Exercise: The word "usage" occurs in some lines of the data. Return each such line.

(Stored entries)
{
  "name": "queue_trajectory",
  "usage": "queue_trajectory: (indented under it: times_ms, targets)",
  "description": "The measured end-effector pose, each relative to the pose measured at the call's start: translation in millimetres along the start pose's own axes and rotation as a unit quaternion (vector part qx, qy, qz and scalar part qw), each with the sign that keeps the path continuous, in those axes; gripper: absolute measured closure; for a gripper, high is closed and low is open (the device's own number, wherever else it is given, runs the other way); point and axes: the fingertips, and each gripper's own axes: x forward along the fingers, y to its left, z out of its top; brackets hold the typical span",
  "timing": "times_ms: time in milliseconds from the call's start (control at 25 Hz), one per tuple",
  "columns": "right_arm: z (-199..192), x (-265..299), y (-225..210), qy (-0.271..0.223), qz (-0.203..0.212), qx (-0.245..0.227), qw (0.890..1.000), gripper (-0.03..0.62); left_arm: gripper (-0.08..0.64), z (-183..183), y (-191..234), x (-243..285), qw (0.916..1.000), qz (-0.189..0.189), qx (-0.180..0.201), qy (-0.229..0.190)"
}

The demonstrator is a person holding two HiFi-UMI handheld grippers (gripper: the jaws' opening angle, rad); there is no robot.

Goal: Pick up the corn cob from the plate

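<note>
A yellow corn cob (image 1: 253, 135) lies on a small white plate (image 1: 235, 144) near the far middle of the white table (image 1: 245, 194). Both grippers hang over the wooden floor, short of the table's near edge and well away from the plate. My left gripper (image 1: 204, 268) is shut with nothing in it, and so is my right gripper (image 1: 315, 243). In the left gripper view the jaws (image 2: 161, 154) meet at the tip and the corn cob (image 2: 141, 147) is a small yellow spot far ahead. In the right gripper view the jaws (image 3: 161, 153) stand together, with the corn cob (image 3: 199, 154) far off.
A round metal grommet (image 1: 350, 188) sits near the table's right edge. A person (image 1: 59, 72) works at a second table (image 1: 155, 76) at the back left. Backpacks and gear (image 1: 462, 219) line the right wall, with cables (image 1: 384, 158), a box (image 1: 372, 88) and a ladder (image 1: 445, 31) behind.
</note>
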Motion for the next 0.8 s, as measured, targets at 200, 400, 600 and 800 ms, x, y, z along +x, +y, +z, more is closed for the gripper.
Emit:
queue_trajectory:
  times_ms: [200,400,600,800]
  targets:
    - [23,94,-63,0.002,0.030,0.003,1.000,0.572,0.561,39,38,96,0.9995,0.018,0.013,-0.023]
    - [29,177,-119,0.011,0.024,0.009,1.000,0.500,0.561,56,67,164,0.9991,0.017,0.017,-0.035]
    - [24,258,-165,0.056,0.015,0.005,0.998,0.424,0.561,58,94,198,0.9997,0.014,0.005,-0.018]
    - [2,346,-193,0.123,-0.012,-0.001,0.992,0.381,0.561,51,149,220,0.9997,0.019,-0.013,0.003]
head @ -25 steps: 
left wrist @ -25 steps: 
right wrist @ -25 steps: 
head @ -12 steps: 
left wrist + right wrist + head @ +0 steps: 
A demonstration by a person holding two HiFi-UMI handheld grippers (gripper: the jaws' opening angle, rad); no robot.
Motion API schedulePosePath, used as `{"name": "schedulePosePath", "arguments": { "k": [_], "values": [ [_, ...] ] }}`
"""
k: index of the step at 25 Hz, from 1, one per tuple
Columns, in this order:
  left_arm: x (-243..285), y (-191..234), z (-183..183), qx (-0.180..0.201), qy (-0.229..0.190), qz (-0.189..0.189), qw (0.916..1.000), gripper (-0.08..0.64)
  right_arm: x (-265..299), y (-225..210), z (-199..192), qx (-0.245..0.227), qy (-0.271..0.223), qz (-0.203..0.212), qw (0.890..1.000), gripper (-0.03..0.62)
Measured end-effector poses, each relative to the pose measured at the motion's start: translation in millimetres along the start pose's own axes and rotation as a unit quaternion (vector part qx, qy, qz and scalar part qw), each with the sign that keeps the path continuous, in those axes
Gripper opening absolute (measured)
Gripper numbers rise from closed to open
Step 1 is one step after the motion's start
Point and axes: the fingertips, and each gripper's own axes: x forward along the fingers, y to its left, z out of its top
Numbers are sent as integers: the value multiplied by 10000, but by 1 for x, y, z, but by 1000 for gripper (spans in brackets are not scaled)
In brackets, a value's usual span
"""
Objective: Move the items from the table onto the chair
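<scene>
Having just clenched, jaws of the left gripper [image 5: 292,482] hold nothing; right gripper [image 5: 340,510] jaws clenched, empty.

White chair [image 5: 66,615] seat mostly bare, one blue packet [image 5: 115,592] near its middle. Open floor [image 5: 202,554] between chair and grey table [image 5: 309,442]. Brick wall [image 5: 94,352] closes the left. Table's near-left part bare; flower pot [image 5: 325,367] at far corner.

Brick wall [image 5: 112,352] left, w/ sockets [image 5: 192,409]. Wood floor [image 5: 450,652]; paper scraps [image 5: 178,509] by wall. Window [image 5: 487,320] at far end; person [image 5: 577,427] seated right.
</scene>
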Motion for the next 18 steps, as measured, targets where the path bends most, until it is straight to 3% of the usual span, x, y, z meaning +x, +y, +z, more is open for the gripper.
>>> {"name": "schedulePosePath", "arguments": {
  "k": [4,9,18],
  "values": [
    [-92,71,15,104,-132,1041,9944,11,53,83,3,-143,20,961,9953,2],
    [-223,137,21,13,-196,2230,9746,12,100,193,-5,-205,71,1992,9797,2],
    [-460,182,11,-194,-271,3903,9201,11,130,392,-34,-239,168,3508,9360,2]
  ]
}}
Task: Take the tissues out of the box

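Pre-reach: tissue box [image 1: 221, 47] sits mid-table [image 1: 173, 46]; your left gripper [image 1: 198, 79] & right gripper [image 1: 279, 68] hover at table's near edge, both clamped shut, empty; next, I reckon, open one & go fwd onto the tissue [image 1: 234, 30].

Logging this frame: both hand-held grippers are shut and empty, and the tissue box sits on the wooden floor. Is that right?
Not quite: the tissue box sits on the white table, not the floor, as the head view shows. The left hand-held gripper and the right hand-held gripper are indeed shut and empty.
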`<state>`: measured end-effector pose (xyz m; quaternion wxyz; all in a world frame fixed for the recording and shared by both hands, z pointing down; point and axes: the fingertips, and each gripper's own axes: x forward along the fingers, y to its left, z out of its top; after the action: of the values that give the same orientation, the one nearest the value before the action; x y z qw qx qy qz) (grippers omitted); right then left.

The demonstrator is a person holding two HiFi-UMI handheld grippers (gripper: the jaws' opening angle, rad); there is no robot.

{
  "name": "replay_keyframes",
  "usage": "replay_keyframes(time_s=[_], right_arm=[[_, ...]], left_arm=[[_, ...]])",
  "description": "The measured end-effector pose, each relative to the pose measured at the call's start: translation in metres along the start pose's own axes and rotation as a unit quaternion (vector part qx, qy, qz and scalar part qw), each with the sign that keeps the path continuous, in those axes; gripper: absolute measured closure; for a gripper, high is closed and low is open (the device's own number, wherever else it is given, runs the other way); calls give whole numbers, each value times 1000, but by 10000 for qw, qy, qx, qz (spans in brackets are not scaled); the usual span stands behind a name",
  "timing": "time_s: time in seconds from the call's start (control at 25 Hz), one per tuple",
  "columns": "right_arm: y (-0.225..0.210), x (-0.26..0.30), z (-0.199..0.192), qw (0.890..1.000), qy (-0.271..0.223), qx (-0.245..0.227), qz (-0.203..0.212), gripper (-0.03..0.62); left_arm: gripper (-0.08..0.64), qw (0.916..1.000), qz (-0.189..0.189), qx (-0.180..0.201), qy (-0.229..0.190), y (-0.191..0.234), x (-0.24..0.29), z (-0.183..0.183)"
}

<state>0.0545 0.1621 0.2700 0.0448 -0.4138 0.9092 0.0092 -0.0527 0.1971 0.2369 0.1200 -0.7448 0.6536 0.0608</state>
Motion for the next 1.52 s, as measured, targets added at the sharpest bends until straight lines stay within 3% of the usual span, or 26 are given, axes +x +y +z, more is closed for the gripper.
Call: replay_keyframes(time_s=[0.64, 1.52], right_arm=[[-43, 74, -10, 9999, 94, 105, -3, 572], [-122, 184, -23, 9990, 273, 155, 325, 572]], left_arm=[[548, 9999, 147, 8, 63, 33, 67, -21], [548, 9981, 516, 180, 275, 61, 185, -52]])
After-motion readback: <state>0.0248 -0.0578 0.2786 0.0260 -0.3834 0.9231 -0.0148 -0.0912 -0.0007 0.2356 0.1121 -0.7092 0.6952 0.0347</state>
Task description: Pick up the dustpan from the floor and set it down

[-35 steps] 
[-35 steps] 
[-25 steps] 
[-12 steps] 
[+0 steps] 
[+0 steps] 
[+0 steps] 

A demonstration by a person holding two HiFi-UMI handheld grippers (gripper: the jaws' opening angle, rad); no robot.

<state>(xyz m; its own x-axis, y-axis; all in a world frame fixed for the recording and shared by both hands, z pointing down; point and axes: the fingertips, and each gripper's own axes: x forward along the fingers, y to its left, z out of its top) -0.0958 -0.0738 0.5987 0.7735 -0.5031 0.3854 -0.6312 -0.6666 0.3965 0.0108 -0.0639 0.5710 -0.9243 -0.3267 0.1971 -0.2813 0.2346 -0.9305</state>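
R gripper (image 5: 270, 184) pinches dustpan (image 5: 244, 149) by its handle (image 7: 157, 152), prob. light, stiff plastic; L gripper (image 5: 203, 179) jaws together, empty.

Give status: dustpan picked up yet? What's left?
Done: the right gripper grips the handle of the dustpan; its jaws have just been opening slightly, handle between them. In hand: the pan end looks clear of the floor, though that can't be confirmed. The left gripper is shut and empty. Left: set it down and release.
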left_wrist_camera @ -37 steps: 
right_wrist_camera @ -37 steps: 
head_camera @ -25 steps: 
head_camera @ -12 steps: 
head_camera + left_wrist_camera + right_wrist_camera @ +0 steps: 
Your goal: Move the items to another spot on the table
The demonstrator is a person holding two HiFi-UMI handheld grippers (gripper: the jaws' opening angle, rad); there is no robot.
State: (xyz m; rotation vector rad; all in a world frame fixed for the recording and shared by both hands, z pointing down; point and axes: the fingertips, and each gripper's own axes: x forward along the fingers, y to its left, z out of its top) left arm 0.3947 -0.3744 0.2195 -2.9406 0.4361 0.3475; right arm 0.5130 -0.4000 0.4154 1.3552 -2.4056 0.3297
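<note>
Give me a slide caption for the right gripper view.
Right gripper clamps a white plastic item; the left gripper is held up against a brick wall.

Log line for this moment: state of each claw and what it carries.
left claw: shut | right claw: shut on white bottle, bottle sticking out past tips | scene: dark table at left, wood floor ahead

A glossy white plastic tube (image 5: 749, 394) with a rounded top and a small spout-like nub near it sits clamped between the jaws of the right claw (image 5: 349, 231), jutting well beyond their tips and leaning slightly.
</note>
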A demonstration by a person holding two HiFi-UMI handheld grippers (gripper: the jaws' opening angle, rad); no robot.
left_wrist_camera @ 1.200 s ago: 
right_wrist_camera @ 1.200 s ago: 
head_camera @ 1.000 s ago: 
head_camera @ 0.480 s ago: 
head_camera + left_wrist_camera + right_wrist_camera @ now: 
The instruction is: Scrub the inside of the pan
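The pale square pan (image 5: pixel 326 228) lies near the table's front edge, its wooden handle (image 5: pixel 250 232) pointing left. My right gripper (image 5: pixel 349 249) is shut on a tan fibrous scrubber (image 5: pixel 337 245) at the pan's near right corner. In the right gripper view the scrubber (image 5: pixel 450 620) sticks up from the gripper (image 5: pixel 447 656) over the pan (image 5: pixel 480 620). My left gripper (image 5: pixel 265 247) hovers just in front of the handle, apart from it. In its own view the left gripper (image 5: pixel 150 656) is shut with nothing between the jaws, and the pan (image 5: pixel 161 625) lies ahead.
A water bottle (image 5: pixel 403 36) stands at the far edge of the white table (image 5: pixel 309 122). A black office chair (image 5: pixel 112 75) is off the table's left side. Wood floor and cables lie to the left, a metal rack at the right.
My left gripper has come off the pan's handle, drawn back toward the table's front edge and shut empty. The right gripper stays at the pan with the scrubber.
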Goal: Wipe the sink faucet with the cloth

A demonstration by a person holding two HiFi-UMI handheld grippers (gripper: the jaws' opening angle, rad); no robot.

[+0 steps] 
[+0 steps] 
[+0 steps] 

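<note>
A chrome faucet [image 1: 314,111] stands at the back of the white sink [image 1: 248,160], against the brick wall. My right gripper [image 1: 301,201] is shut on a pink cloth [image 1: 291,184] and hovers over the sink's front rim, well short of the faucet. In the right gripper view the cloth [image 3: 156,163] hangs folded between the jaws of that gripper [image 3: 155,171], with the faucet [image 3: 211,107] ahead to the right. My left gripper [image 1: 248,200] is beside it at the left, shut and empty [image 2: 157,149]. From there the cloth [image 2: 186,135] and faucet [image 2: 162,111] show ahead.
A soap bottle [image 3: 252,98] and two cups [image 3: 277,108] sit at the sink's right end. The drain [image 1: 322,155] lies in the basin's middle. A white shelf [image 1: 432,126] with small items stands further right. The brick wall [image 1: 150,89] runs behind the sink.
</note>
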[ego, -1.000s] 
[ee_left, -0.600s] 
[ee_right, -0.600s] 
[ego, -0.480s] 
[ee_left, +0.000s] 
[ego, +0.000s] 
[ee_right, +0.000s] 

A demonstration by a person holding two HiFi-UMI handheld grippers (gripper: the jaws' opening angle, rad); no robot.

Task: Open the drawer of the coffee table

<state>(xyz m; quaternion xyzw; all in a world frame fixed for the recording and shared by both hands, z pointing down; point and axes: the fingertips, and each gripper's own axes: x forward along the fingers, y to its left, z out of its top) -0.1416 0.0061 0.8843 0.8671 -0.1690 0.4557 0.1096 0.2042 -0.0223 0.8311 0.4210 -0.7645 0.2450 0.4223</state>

Exercise solution:
  "usage": "queue_trajectory: (indented under it: times_ms, targets)",
  "usage": "replay_keyframes(time_s=[_], right_arm=[[_, ...]], left_arm=[[_, ...]])",

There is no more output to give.